Archived Story

Turning the beat in Japan

Published 11:27pm Friday, January 31, 2014

Nansemond River High School sophomore Alyssa Bernier’s first overseas trip has been to Japan with the Governor’s School for the Arts, and she has been thrilled by the experience.

Alyssa, who began at the Norfolk regional arts school in her freshman year, was among 32 who traveled to the Land of the Rising Sun for two weeks in late October and early November.

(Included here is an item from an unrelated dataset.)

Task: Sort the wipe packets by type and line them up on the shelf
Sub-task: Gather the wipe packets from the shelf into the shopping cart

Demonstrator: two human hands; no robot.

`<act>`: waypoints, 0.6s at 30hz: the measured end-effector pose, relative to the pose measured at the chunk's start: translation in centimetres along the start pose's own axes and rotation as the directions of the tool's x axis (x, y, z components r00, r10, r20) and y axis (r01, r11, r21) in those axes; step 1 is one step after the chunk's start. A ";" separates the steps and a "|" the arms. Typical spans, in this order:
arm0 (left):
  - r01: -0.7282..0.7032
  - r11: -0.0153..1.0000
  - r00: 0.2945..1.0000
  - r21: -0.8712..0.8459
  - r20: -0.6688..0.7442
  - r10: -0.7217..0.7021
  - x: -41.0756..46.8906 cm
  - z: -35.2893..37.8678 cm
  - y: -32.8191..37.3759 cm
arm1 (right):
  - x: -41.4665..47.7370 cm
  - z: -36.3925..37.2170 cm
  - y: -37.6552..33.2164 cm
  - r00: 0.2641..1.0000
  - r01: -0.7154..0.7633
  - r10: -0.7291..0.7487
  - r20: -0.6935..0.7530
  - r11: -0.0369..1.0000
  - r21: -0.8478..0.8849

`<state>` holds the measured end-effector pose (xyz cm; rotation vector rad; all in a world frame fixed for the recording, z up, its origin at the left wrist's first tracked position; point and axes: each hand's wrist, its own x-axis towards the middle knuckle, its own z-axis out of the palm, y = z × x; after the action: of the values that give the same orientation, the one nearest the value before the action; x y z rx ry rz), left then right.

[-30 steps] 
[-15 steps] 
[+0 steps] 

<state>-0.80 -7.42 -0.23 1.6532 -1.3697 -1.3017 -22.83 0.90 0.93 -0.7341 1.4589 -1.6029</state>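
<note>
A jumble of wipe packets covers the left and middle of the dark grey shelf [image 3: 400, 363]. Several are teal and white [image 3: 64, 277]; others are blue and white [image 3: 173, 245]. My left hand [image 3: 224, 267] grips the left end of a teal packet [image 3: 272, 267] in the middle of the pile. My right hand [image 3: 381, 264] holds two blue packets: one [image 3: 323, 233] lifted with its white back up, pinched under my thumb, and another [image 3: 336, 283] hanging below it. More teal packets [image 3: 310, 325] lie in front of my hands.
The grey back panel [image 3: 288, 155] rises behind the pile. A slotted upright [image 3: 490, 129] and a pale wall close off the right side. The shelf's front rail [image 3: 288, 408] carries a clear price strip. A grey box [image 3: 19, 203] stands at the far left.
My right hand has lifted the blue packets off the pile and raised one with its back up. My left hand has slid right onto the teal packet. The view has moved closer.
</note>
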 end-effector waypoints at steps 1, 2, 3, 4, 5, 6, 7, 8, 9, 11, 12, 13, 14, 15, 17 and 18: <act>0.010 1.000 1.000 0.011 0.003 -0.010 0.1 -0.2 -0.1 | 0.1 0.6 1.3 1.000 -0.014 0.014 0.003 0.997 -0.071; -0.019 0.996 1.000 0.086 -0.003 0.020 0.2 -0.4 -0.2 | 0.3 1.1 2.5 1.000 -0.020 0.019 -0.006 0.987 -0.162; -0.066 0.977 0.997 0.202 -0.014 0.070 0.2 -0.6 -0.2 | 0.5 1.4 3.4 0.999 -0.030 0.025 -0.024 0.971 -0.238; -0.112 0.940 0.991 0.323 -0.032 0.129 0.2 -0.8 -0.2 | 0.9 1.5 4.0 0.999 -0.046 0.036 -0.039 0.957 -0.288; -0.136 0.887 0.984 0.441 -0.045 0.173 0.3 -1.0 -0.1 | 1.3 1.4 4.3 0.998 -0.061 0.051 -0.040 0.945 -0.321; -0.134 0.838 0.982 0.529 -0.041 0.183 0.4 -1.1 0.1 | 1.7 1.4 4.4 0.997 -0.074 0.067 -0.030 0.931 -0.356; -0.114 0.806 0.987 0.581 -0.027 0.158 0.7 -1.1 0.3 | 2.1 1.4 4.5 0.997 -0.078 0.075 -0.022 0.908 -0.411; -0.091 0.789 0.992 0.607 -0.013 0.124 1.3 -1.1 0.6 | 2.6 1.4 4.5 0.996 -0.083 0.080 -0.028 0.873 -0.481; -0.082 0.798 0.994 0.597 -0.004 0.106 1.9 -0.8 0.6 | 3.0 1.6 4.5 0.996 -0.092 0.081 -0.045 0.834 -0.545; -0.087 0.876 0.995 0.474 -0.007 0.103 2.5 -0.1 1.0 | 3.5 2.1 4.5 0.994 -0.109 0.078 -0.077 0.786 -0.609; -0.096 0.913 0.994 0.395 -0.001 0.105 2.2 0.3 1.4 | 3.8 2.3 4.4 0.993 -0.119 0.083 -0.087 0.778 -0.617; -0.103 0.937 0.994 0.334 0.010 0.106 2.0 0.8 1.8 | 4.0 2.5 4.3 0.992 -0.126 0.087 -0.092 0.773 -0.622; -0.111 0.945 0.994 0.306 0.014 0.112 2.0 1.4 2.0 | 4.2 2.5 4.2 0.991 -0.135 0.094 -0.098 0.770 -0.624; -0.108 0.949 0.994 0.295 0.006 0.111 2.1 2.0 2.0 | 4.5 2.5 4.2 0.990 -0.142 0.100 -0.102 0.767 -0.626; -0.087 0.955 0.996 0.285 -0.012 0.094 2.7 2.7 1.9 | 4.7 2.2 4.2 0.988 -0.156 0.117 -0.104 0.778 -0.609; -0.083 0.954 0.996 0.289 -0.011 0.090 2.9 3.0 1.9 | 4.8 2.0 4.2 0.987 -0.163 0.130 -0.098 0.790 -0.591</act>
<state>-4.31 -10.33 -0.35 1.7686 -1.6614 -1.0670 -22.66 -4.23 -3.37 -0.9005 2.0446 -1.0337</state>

Nansemond River High School sophomore Alyssa Bernier toured Japan recently for a show with the Governor’s School for the Arts. “I found it refreshing, and it made me reflect on my own culture as well,” she said.
Nansemond River High School sophomore Alyssa Bernier toured Japan recently for a show with the Governor’s School for the Arts. “I found it refreshing, and it made me reflect on my own culture as well,” she said.

The show, “I Believe in Music,” delivered a diverse selection of Western musical culture, including songs by Adele, Jersey Boys, Gershwin and others.

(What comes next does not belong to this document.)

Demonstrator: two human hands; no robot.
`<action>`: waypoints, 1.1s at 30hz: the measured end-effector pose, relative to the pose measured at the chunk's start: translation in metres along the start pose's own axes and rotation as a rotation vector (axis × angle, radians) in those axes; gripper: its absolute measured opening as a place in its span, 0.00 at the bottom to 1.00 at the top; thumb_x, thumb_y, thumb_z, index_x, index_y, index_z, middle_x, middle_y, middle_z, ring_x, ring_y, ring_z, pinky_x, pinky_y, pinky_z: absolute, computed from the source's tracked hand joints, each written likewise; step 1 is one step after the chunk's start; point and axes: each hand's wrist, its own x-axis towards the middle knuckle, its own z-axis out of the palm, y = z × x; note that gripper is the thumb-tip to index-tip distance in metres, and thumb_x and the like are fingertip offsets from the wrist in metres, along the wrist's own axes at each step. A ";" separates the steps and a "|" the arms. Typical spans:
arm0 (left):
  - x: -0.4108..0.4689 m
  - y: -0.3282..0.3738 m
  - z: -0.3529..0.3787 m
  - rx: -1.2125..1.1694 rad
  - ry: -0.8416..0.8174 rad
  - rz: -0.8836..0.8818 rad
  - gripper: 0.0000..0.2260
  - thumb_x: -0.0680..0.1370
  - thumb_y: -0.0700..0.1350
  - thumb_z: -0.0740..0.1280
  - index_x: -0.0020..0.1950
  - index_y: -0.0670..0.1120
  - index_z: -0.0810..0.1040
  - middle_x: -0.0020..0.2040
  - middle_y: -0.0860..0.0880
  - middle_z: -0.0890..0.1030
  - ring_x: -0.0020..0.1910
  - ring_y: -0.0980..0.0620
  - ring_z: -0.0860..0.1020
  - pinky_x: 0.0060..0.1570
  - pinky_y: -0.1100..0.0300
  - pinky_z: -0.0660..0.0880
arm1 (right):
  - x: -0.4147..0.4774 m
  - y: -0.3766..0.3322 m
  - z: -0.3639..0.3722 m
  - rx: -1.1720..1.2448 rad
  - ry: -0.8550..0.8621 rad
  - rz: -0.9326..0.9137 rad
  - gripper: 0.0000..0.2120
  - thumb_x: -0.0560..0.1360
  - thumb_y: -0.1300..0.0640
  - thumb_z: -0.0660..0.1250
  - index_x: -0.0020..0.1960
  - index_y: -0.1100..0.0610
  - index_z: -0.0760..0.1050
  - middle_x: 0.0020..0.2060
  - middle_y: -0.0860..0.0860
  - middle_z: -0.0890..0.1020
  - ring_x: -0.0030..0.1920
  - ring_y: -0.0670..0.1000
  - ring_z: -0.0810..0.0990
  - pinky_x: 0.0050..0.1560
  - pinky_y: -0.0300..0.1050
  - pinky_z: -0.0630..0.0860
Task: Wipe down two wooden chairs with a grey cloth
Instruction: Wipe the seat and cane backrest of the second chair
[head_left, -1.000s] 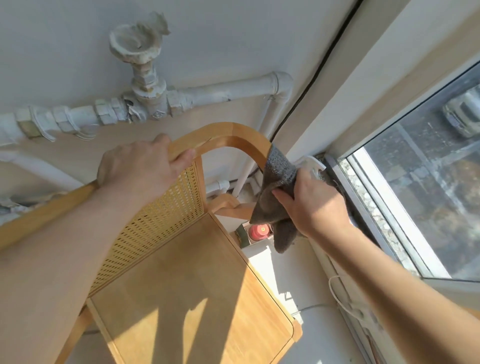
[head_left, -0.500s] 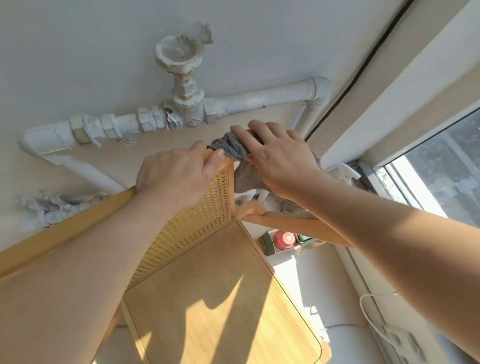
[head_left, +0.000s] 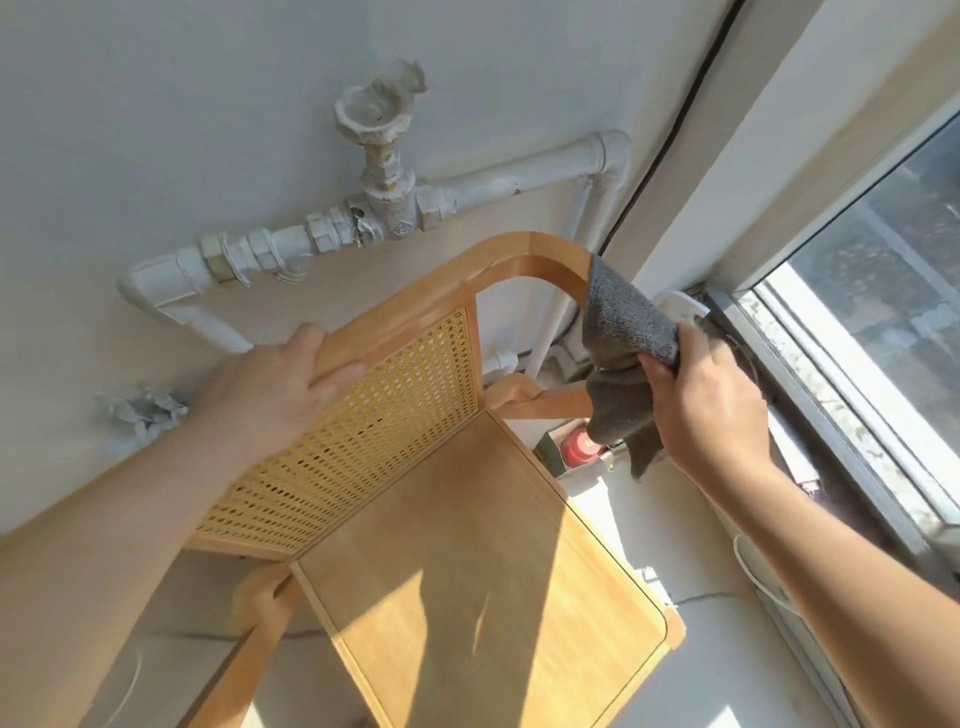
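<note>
A light wooden chair (head_left: 467, 571) with a woven cane back fills the middle of the view, its seat partly in sunlight. My left hand (head_left: 275, 395) grips the top rail of the backrest. My right hand (head_left: 711, 410) holds a grey cloth (head_left: 623, 358) pressed around the curved right arm of the chair, where the rail bends downward. The cloth's lower end hangs loose below my fingers. Only one chair is visible.
White pipes with a valve (head_left: 379, 192) run along the wall right behind the chair. A window (head_left: 857, 332) with a metal track is on the right. A red-capped item (head_left: 579, 449) sits on the floor beside the chair, and a white cable (head_left: 753, 571) lies below the window.
My right hand with the cloth has slid from the top of the backrest, next to my left hand, along the curve and down the right arm. My left hand keeps its grip.
</note>
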 end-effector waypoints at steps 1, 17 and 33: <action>-0.014 -0.012 0.000 0.003 -0.007 -0.008 0.26 0.74 0.70 0.47 0.55 0.50 0.67 0.34 0.51 0.76 0.30 0.51 0.76 0.30 0.54 0.75 | -0.003 0.000 0.004 0.048 0.049 0.017 0.19 0.79 0.48 0.59 0.64 0.59 0.68 0.54 0.63 0.75 0.51 0.67 0.75 0.47 0.57 0.72; -0.027 -0.037 0.002 -0.126 0.022 0.001 0.26 0.74 0.71 0.49 0.44 0.51 0.72 0.30 0.51 0.77 0.29 0.52 0.75 0.29 0.57 0.71 | -0.045 -0.121 0.067 0.553 0.475 0.230 0.20 0.82 0.53 0.52 0.71 0.57 0.68 0.73 0.53 0.66 0.76 0.59 0.54 0.75 0.52 0.54; -0.025 -0.042 0.002 -0.341 0.070 0.090 0.19 0.79 0.58 0.49 0.36 0.48 0.66 0.32 0.49 0.75 0.36 0.45 0.74 0.36 0.51 0.67 | -0.160 -0.334 0.105 1.615 -0.064 0.406 0.25 0.76 0.38 0.49 0.71 0.33 0.48 0.76 0.36 0.54 0.75 0.36 0.49 0.77 0.49 0.50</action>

Alyssa, who was with the Hurrah Players prior to the Governor’s School, had singing solos in “Disco Inferno” and “Turn the Beat Around.”

“The show was mostly about just bringing everyone together culturally and showing how music can bring everyone together, even though there’s a language barrier,” she said.

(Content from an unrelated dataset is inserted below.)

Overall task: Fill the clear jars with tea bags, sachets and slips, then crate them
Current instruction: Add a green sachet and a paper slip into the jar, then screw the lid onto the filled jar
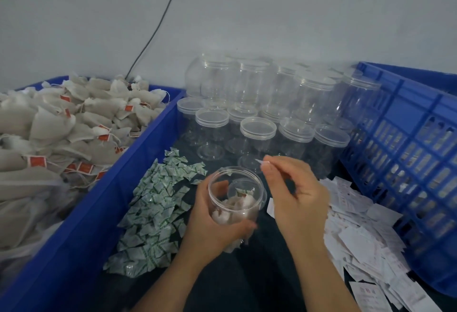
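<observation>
My left hand grips an open clear jar, tilted toward me, with tea bags and a green sachet inside. Just right of the jar's mouth, my right hand pinches a small white slip between thumb and fingertip. A heap of green-and-white sachets lies on the dark table to the left. White paper slips are piled to the right. Tea bags with red tags fill the blue bin at the left.
Several lidded empty clear jars stand stacked at the back against the wall. A blue slatted crate sits on the right, jars visible through its side. The blue bin's wall borders the table on the left. A black cable runs down the wall.
</observation>
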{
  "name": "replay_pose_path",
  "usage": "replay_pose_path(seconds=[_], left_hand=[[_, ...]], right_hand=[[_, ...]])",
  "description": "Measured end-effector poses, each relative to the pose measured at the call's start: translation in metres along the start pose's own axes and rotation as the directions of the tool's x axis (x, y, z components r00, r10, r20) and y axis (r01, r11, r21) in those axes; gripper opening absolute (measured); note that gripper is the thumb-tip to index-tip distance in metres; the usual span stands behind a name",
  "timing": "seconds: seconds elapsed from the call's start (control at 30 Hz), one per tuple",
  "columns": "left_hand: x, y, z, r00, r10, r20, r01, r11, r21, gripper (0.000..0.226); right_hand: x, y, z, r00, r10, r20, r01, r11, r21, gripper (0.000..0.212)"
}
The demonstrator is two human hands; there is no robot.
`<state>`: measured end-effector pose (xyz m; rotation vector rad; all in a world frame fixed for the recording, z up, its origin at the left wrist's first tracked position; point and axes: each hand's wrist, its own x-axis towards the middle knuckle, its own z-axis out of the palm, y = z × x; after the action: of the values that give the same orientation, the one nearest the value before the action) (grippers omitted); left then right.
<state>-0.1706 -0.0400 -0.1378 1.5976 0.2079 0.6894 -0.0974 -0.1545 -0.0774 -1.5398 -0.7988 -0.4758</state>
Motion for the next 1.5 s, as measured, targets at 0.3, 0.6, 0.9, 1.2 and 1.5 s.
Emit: replay_pose_path(seconds=[0.3, 0.6, 0.9, 1.2, 1.5], left_hand=[[0.000, -0.004, -0.001, 1.000, -0.021, -0.012, 0.021, 1.000, 0.005, 0.091], [0.009, -0.010, -0.008, 0.997, 0.018, -0.077, -0.016, 1.000, 0.026, 0.093], [0.009, -0.015, -0.009, 0.998, 0.016, -0.067, -0.014, 1.000, 0.028, 0.092], [0.007, -0.008, -0.009, 0.998, 0.032, -0.050, -0.033, 0.999, -0.027, 0.088], [0.011, -0.011, -0.010, 0.998, 0.013, -0.055, -0.015, 0.999, -0.043, 0.086]], right_hand=[[-0.011, 0.025, 0.022, 0.956, 0.291, 0.019, -0.279, 0.893, 0.352, 0.024], [-0.004, 0.084, 0.021, 0.741, 0.649, 0.173, -0.264, 0.518, -0.813, 0.063], [-0.013, 0.075, 0.021, 0.909, 0.380, 0.169, -0.302, 0.883, -0.360, 0.058], [-0.015, 0.046, 0.018, 0.932, 0.343, 0.118, -0.356, 0.926, 0.126, 0.020], [-0.011, 0.013, 0.023, 0.923, -0.019, 0.385, -0.054, 0.983, 0.178, 0.022]])
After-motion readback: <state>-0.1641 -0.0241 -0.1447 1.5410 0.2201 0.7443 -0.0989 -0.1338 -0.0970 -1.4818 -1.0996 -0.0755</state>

Turning 16 in Japan just added to the experience, Alyssa said.

Performing to children, students, adults and dignitaries in three cities, she visited the beach in Miyazaki, gazed upon the perpetually snowcapped Mt. Fuji, and stayed part of the time in the Olympic village in Tokyo.

The trip also took the students to Hiroshima, Osaka and Kitakyushu. “I personally loved visiting the shrines and learning about their (Shinto) religion,” Alyssa said.

“I found it refreshing, and it made me reflect on my own culture, as well. It was just interesting to see their different takes on experiences.”

Alyssa also spoke of the hospitality and graciousness of the Japanese. She and her travel buddy stayed with two host families, one in Hiroshima and the other in Kitakyushu.

In Hiroshima, the family did not speak any English.

But Alyssa said “me and my travel buddy felt more connected with them, just because we got to share our experiences in a deeper, emotional way. They taught us how to make sushi. We tried on kimonos.”

The second family, which did have an English-speaker, gave the girls kimonos as gifts.

When they arrived in Japan, Alyssa said, the people were waiting at the hotel to welcome them. “They made sure that we were comfortable and anything that we needed help with they were there to help us.”

The students from the Governor’s School’s Arts Musical Theater and Instrumental Department have kept at least a little in reserve for their hometown audience: They’re planning a one-night-only show Feb. 7 at 8 p.m. at the Tidewater Community College Roper Center, 340 Granby Street, Norfolk.

Tickets, on sale at www.tccropercenter.com, are $16 for adults and $6 for GSA students.

Alyssa said the Japan performances would help them connect more with the Hampton Roads audience.

“It think it will reflect what we learned in Japan,” she said.